Innovation at Caplow Manzano

We choose to go to the moon in this decade, and do the other things, not because they are easy, but because they are hard.
— John F. Kennedy, September 1962

This much beloved quote, from America’s most popular president since Lincoln, may, from time to time, resonate with the team at Caplow Manzano… but in reality, we do not embrace difficult work just for the sheer challenge of it.

We should reflect on the history of innovation. Without the printing press, there would have been no Enlightenment. Without the airplane and the telegraph, no Globalization. Without the microchip, no Digital Age. And before the advent of vaccines, surviving childhood was not taken for granted.

We innovate, not because it is hard, but because it is necessary. Innovation drives progress.

1st in health – We designed CM1 (an elevated house we built in Miami’s Silver Bluff neighborhood) to become the first freestanding house in the world certified by WELL, the leading healthy building standard. Equally unique, CM1 is also built entirely without gypsum wallboard (drywall), without air conditioning ducts, and without sealed cavities in the walls.

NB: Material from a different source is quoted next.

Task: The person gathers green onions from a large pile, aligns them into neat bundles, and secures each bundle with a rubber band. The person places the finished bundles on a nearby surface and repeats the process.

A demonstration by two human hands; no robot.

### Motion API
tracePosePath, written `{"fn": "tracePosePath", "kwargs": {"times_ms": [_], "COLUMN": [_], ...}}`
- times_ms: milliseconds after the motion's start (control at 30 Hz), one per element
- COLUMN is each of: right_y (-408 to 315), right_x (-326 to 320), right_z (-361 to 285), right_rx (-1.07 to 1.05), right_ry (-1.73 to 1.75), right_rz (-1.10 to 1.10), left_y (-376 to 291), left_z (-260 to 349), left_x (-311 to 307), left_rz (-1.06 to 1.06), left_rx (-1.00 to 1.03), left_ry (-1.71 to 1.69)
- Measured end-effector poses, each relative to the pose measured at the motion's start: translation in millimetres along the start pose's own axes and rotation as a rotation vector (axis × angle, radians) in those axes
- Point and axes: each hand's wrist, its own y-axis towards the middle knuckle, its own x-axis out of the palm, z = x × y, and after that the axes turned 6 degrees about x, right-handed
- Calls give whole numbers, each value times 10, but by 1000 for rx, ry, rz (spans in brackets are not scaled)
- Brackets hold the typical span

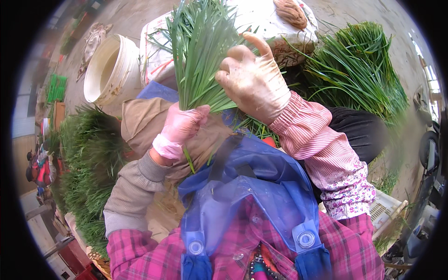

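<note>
My left hand [185, 124], in a thin pinkish glove, is closed around the lower end of a bunch of long green leaves [199, 66], which fan out upward. My right hand [253, 77], in a thin whitish glove, is raised just right of the bunch, with its fingers curled and one finger extended. Whether it pinches any leaf is hard to tell. Behind the bunch lies a stuffed white sack [259, 17] with loose leaves on it. A brown cloth [206, 136] and a blue plastic apron [245, 189] cover my lap and front.
A white bucket [122, 70] stands tilted at upper left. Big heaps of green leaves lie at left [91, 168] and right [360, 70]. A brown bundle [291, 13] rests on the sack. A pale plastic crate [385, 210] is at lower right. Another person [42, 168] is far left.
</note>
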Motion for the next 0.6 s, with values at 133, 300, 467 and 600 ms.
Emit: {"fn": "tracePosePath", "kwargs": {"times_ms": [133,300,467,600], "right_y": [-197,-624,-801,-242], "right_x": [-127,-160,-14,-66], "right_z": [-193,-105,374,551], "right_rx": [-120,-186,119,669], "right_ry": [240,522,185,1164], "right_rz": [-282,-425,-1313,-781], "left_y": [49,136,176,417], "left_z": [18,216,496,764], "left_x": [-29,-217,-228,10], "left_rz": [41,100,-30,-277], "left_rx": [34,101,129,259], "left_ry": [-98,-100,-203,-335]}}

1st in sustainability – Once built, CM2 (our project in Miami’s Belle Meade neighborhood), will become the first fiberglass-reinforced concrete house in Miami. From foundation to roof, the house contains no steel rebar at all, a response to the Surfside tragedy. CM2 is also 100% drywall-free and 100% wood-free and 100% free of synthetic insulation in the walls – made possible by the use of aerated autoclaved concrete block.

1st in creative engineering – CM3 (a project in Miami’s Coconut Grove neighborhood) is designed to be the first multistory house in Miami with fully accessible plumbing risers and fully accessible AC ducts, where all risers are outside the walls, reducing the possibility of interior leaks.

At Caplow Manzano, we push the envelope of what buildings can do.

In some cases, it’s immediately clear what needs to be done - adaptation to the threat of global warming requires us to raise our homes and reduce our carbon footprint. In other cases, innovation is a process of discovery: How can we make a house last longer? Which forms of illness will respond to improvements in indoor air quality? Can we fix the food system by growing vegetables at home?

Our leadership team at Caplow Manzano has a history of innovation:

  • In 2015, Nathalie Manzano and Ted Caplow won the inaugural Knight Cities Challenge, earning a “Civic Innovator” award for their work on the Miami Science Barge, a floating marine science education center moored downtown. Later, they created the Inventors-in-Residence program at the nearby Frost Science Museum.

  • In 2006, Caplow created the original Science Barge in New York City, fueling a surge of interest in urban hydroponic food production.

  • In 2004, Caplow founded New York Sun Works to promote the integration of hydroponic vegetable cultivation into school buildings. Today, the company has built over 300 hydroponic science classrooms inside New York City public schools, educating students about climate change, ecology, and the global food system.

  • Caplow Manzano holds a small patent portfolio in vertical farming, air conditioning technology, and other building technologies.

Just after uttering that famous line (see above), Kennedy had more to say about why the United States should try to land a man on the moon:

Because that goal will serve to organize and measure the best of our energies and skills…

At Caplow Manzano, we agree that innovation - finding a way to do what hasn’t been done before - makes us all better.